Chileno en Wuhan: "En cada comunidad hay personas para censar a la población para saber si están infectados"

Jueves, 27/02/2020
Agencia Xinhua

Sofía Pradenas Soto vive en Santiago de Chile mientras su hermano, Cristian, lo hace en Wuhan, la ciudad central china donde comenzó la emergencia por la COVID-19 desde finales de enero.

"Sé que China ha tomado los resguardos necesarios para poder controlar esta situación y sé que Cristian va a estar bien", dijo Sofía, mostrando que ha vencido la ansiedad inicial tras permanente contacto con su hermano.

Más de 70 mil pacientes han sido confirmados como portadores del coronavirus en China y más de 2 mil personas han perdido la vida a causa de la enfermedad.

Como el epicentro de la epidemia, Wuhan tomó la iniciativa de cerrar la ciudad, construir hospitales provisionales para más de mil pacientes en apenas unos días y controlar los ingresos y salidas de personas de las unidades residenciales y las instituciones académicas.

Cristian Pradenas es uno de los estudiantes que pasa los días dentro del campus, a la espera de que vuelva la normalidad.

Es abogado y vive en Wuhan, provincia de Hubei, desde hace cinco años. En China hizo su master y ahora cursa el doctorado en política internacional en la Universidad Normal Central de China.

El estudiante chileno narró desde su dormitorio que la universidad les informa de las medidas que se están tomando y sobre las que vendrán. "La universidad nos cuida mucho en ese sentido", ilustró.

"Tenemos un código QR a través del que, a diario, informamos a la universidad la temperatura y cómo nos sentimos", relató Cristian.

A pesar de que el comedor de la universidad cerró la atención en sus instalaciones, sigue trabajando para proveer alimento a los estudiantes. "Nos dan desayuno, almuerzo y cena".

Además, la universidad les entrega "mascarillas, sanitizadores, termómetros, algunas medicinas chinas para aumentar el sistema inmunológico", contó el chileno.

Detalló que se asignaron dos días a la semana para que un profesor de la universidad salga del campus a comprar elementos de aseo y otros implementos básicos, los cuales los interesados en adquirirlos consignan en una lista.

"La universidad está fumigando las calles para esterilizar y en algunas partes de Wuhan ya habían empezado.

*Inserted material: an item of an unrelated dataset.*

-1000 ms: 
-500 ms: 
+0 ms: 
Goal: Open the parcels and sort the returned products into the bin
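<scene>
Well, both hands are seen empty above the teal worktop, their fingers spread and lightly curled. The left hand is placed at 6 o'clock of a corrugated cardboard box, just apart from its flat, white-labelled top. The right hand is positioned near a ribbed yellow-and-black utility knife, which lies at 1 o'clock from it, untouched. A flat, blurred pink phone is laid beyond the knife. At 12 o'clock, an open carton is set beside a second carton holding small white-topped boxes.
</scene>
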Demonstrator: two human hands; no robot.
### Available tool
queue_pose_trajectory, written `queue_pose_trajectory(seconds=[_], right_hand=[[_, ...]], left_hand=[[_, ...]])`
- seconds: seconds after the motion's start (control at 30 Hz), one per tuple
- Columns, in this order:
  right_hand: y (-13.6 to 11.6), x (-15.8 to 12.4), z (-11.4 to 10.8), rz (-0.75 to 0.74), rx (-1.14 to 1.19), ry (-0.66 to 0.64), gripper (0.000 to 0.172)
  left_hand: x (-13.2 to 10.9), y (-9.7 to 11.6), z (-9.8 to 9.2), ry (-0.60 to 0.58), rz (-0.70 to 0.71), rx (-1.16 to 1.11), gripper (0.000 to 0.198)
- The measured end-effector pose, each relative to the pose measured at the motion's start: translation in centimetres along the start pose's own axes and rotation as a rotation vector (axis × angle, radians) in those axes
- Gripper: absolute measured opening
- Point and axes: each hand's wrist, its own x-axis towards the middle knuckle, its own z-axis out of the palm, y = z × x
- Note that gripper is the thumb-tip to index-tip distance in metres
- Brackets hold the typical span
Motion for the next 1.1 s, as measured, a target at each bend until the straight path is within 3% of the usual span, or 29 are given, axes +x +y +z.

En cada comunidad hay personas para censar a la población casa por casa para saber si están infectados o no", explicó Cristian.

Las medidas y cuidados citados por él, hacen parte del completo esquema de protección que todo el país ha desplegado para proteger a sus ciudadanos e impedir que el contagio se disperse a otras naciones.

Al respeto, como enfermera jefe en uno de los Centros de Salud Familiar de Santiago, Sofía manifestó su confianza y reflexionó que "las medidas adoptadas por las autoridades sanitarias en China son dignas de ejemplo y muy asertivas para controlar la epidemia".

"Me permiten estar más tranquila porque sé que China está haciendo todo lo posible para evitar la propagación del virus", afirmó Sofía.

Y más allá de eso, desde su dormitorio, Cristian se está dando a la tarea de coordinar donaciones de mascarillas, sanitizadores, guantes y otros insumos médicos.

"Es el momento para organizarse y ayudar. El primer envío de donaciones de trajes protectores que hemos hecho por WeChat acaba de llegar", dijo Cristian.

Para conseguir el material, "contacté gente de Guangzhou, Estados Unidos, Bangladesh, Pakistán, Corea del Sur", especificó Cristian para ahondar en que su novia, una italiana que también estudia en Wuhan y ahora está en su país de origen, está organizando ayudas desde la nación europea.

"En Chile también están ayudando", reveló Cristian, que vio en Facebook que una compatriota suya, Camila Saavedra, había abierto una convocatoria a través de esa red social.

Desde Santiago, Saavedra sostuvo que compró "alrededor de 2.600 mascarillas y 400 guantes" en las provincias chilenas para mandar a los hospitales de Wuhan.

Otro amigo, nacional de Tonga, Joseph Fatai, quien vive en Wuhan desde hace 12 años, hizo una canción titulada "grulla amarilla" para homenajear a los médicos chinos que están al frente de una lucha ardua y tenaz contra la epidemia.

"Para la gente que no esté aquí, es imposible imaginar la contribución y el sacrificio que han hecho Wuhan y toda China. Ellos luchan no solamente para sí mismo, sino para todo el mundo y toda la humanidad", concluyó Cristian.